Shortcuts: WD:DP, WD:DEVPLAN

Wikidata:Development plan

From Wikidata
Jump to navigation Jump to search
Development plan Usability and usefulness Status updates Development input Contact the development team

You will find below the roadmap of the Wikidata development team (Wikimedia Germany) for Wikidata and Wikibase for 2020. If you have any question or comment, feel free to write on Wikidata:Contact the development team.

Please note that the roadmap presents the main projects that the development team will work on during 2020. Things like maintenance of the software and fixing pressing bugs are not mentioned in the roadmap, but will be included in the workflow over the year. The roadmap is based on estimations and will evolve during the year. The roadmap doesn't contain events we're attending or organizing.

The most up-to-date version of the roadmap can be found on our online project management tool. You can click on the different items to see further information, like a description or planned start date.
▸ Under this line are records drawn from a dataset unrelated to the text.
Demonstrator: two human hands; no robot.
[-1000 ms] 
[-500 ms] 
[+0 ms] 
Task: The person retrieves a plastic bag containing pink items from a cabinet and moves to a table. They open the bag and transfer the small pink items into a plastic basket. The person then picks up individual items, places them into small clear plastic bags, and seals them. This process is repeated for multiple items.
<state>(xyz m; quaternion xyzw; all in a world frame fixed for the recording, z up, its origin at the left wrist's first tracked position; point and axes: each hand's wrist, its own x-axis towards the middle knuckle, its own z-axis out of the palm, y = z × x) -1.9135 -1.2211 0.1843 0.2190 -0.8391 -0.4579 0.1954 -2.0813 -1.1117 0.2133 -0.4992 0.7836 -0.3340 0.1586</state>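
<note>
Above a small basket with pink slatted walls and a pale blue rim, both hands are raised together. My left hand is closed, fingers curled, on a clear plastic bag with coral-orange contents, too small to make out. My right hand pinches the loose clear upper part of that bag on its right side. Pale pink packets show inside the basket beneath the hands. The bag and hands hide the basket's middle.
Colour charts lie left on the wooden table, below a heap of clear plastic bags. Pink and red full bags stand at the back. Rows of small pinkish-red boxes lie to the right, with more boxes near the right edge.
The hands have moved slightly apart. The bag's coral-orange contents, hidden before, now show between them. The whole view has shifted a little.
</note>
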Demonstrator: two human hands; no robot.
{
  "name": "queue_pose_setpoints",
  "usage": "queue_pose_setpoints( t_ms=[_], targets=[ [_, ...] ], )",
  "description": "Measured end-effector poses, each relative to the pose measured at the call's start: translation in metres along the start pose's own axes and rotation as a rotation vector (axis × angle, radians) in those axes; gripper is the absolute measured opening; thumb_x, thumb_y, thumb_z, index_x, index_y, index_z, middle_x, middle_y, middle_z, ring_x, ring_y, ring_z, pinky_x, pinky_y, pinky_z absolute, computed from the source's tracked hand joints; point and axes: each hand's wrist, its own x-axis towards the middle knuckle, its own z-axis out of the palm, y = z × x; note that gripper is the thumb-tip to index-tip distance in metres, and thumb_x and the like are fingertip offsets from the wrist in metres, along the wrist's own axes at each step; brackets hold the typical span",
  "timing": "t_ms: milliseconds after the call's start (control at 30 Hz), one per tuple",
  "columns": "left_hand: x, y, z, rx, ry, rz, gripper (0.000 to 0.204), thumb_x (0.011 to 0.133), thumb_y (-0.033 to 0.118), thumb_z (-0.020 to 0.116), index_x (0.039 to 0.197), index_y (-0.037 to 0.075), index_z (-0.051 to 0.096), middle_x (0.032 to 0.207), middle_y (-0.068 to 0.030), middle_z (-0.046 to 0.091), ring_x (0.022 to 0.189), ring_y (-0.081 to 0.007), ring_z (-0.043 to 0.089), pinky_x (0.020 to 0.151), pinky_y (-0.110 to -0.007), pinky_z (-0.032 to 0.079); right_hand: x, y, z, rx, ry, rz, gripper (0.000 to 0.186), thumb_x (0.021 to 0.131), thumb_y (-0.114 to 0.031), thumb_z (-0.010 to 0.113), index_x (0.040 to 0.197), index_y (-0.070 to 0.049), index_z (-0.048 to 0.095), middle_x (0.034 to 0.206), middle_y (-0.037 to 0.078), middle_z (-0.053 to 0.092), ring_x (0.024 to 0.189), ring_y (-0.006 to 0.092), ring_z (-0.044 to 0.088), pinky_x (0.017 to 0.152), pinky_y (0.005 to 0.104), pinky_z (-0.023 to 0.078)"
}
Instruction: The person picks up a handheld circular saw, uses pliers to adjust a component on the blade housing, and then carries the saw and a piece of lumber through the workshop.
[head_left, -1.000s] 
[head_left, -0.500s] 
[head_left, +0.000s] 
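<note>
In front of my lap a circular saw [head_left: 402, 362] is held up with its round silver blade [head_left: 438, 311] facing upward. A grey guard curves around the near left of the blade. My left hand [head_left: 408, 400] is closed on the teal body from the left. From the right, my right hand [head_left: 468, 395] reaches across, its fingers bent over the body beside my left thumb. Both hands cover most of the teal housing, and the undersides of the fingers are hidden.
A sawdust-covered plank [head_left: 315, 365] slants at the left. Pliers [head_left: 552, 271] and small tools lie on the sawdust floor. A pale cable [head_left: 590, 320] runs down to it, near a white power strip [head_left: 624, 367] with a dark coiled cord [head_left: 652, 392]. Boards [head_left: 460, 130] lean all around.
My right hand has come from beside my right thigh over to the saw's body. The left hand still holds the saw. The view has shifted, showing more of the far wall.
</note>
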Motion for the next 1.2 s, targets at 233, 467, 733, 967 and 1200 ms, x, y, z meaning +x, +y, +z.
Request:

You will also find screenshots in the sections below.

Wikidata as a platform[edit]

Wikidata roadmap 2020 - Wikidata as a platform - version of January 2020

Increase data quality and trust[edit]

Feedback loops with data re-users[edit]

We want to work with large data re-users to get their feedback and improvements for our data in a way that works for our community.

Automated finding of references based on semantic markup[edit]

Too many statements on Wikidata don't have a reference. For some of these statements we can automatically find references. We can do this by comparing our data with data in linked websites (marked up with schema.org or similar mark-up). These websites could be in the identifiers, references or even connected Wikipedia articles.

Checks against 3rd party databases[edit]

Via external identifiers we have connections to a lot of other data bases. We can compare our data against their data and highlight differences so editors can look into them and fix them when needed. We want to build a system that is extensible so that anyone can do the mapping for another 3rd party database in the future.

Improve quality scoring for Items[edit]

Scoring of Items in Wikidata is possible now using ORES. The scoring is not accurate enough yet though and needs improvement.

Finding problems in the ontology[edit]

We want to make it easier for people to find issues in Wikidata's ontology because modeling inconsistencies and related problems are a big obstacle for data reuse.

Tainted references - persistence[edit]

We have developed the first version of tainted references. Depending on feedback by the editors we do want to make the indicator persistent in order to allow more people to see and clean up mismatching value/reference pairs.

Expose data about current events (Prototype)[edit]

Current events are a common target of vandalism while also being important for reusers. We should find ways to expose them on Wikidata so editors can better keep an eye on them.

Finding gaps and biases[edit]

We want to find more ways for people to find biases and gaps in the data in Wikidata so we can work on making our data less biased and more complete.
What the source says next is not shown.